Lightweight DAG Framework

2023-12-31

Introduction

python-dirk is a proof-of-concept library, demonstrating a new API for declaring Direct Acyclic Graph (DAG) workflow. Here is a snippet, of writing task A -> task B:

from python_dirk import Pipeline, Depends

async def handle_request:
    dag = Pipeline() # 1 

    @dag.mark_node(timeout_in_ms=100, failsafe=2) # 2
    async def coro_a():
        await asyncio.sleep(0.5)
        print("FUNCTION {} after sleeping for {} s".format("coro_a", 0.5))

    @dag.mark_node(timeout_in_ms=100, failsafe=2)
    async def coro_b(x=Depends(coro_a)): # 3
        await asyncio.sleep(0.5)
        print("FUNCTION {} after sleeping for {} s".format("coro_c", 0.5))

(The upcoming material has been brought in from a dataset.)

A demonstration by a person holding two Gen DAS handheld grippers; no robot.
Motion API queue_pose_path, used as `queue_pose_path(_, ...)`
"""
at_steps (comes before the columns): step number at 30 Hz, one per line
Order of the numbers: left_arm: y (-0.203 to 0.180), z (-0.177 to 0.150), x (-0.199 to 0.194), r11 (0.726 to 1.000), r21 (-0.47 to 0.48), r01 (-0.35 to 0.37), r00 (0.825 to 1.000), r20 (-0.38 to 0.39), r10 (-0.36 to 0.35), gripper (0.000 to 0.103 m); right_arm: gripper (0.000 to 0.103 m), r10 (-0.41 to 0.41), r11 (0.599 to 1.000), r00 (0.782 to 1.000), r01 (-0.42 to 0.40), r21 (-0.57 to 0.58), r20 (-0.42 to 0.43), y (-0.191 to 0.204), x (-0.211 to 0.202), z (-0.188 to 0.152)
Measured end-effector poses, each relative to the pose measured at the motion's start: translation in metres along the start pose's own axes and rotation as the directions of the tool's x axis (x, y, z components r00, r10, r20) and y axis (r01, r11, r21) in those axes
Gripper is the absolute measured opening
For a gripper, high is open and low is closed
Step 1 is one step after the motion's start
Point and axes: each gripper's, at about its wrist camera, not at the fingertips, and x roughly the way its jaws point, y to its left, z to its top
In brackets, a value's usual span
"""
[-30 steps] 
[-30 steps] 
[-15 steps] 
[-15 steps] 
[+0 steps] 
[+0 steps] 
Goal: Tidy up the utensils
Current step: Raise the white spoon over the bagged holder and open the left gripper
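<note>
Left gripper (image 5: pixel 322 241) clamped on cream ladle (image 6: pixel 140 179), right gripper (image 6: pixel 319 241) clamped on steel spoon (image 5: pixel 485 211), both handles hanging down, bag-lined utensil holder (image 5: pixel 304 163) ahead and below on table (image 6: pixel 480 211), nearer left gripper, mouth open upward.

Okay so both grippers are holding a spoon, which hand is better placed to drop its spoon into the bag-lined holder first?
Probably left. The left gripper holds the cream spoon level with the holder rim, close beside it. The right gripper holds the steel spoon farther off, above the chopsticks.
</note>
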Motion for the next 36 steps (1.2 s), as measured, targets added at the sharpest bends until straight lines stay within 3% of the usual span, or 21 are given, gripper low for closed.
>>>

    result = await dag.execute_graph_v2() # 4
    return result

Notes:

  1. a pipeline == DAG, where node representing a unit of work, and directed edge representing the dependencies.
  2. each unit of work is constrained to run under timeout_in_ms; if it does not, pipeline will pass failsafe value to downstream works.
  3. dependencies are declared like FastAPI Depends. The caveat here is that the variable MUST BE part of pipeline FIRST.
  4. execute_graph_v2() kick-starts and runs to completion.

Why another workflow engine?

There are DOZENS of workflow engine out there. python-dirk is lightweight:

Because it is lightweight, you can run it inside a REST endpoint.

Why this engine over other engine?

You don't choose this over others. I have not run this in production, and neither should you.

What is good about this?

You use this if you like the FastAPI style of dependency injection.

This builds on that syntax, and add timeout and failsafe to make it suitable for high availability requirement.